**Task statement:**
Work out how many lines of the listing below mention the word "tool", and give only that figure.

**Given information:**
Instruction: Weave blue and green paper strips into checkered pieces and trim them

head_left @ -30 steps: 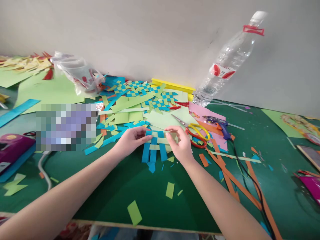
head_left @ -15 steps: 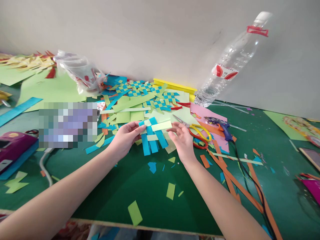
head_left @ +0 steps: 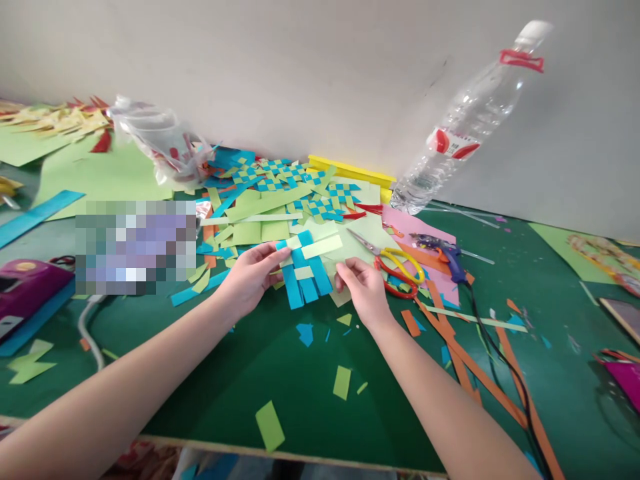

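Observation:
My left hand (head_left: 254,277) pinches the left edge of a small woven piece (head_left: 309,287) of blue and pale green paper strips. The thumb lies on top of the weave and the blue ends hang loose toward me. From its right side a pale green strip (head_left: 323,246) sticks out. Just right of the piece is my right hand (head_left: 365,288), its thumb and fingers drawn together in a pinch. Whatever lies between those fingertips, if anything, cannot be made out. Scissors (head_left: 400,264) with yellow and orange handles lie close beyond the right hand.
Behind the hands is a pile of finished blue-green weaves (head_left: 280,175). A clear plastic bottle (head_left: 465,127) leans at the wall. On the right lie a blue glue gun (head_left: 453,262) with its cord and orange strips (head_left: 470,360). Paper scraps (head_left: 342,383) dot the green table (head_left: 210,400).
My right hand's fingers have closed from a looser, spread pose and moved slightly down, away from the pale strip's end. The woven piece's loose blue ends sit closer together.

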A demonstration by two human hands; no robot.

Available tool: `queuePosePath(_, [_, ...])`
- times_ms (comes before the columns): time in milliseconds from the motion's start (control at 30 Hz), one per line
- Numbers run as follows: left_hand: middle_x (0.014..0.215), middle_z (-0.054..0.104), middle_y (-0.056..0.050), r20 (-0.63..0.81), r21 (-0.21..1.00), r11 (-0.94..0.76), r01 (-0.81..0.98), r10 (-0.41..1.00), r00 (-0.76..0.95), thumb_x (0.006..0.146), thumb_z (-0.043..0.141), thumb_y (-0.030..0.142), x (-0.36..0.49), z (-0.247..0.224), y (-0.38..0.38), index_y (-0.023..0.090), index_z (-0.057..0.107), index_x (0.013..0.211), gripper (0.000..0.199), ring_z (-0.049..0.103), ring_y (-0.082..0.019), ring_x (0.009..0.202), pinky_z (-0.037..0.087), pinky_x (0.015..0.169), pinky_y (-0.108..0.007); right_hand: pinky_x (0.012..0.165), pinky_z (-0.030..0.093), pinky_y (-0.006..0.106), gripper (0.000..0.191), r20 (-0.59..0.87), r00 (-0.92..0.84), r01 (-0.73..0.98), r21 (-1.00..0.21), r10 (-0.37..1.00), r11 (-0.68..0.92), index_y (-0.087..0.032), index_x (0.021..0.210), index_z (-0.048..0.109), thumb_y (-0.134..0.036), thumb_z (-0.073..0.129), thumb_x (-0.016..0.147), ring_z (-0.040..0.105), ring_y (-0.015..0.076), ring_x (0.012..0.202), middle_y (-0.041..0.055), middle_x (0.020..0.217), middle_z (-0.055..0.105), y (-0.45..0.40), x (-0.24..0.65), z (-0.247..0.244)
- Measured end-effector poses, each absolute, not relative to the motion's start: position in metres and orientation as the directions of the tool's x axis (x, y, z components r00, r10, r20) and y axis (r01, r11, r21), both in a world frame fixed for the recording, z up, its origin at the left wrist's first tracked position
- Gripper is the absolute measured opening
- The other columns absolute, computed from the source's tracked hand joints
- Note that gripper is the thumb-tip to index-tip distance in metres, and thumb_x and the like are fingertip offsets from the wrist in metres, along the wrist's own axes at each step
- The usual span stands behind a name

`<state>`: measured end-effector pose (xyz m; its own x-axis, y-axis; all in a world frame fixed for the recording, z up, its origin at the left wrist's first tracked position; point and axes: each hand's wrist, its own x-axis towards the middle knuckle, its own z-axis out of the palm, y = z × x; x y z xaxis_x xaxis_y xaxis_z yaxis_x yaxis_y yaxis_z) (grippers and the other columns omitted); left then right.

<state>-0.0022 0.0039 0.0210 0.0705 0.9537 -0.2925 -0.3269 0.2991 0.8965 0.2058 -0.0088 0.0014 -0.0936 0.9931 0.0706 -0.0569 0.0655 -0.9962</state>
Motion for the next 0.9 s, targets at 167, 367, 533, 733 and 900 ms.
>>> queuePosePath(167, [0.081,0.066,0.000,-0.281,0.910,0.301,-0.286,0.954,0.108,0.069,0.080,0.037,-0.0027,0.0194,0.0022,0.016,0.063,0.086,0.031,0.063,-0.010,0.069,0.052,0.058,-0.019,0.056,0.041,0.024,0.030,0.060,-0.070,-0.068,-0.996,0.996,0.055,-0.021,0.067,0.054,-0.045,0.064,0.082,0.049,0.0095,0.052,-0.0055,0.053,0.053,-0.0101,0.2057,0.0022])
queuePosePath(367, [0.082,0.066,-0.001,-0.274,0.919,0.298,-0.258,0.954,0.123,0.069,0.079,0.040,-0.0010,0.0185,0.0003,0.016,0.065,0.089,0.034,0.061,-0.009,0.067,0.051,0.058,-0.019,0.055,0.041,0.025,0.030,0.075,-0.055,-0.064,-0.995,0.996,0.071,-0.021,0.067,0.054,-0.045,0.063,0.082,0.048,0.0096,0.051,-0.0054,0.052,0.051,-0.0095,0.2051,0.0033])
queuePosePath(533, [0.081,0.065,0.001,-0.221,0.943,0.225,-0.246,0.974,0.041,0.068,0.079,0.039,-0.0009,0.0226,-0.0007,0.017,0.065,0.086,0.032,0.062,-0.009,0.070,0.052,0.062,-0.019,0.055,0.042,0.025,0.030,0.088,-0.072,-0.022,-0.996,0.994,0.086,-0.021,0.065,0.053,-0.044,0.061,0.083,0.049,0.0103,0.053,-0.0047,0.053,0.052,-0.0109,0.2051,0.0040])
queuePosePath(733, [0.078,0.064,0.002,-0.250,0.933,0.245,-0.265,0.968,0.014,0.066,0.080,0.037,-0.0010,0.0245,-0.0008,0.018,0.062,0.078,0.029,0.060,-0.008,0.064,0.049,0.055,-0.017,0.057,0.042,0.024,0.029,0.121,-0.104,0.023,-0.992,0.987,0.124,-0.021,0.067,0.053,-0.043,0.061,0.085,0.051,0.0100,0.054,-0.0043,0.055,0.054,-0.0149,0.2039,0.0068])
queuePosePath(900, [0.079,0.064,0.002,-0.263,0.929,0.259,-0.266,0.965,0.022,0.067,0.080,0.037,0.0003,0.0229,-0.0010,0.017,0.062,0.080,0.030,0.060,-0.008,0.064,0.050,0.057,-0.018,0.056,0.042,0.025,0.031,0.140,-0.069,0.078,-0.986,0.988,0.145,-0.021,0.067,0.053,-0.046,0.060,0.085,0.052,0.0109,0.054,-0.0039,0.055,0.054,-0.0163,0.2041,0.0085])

**Task answer:**
2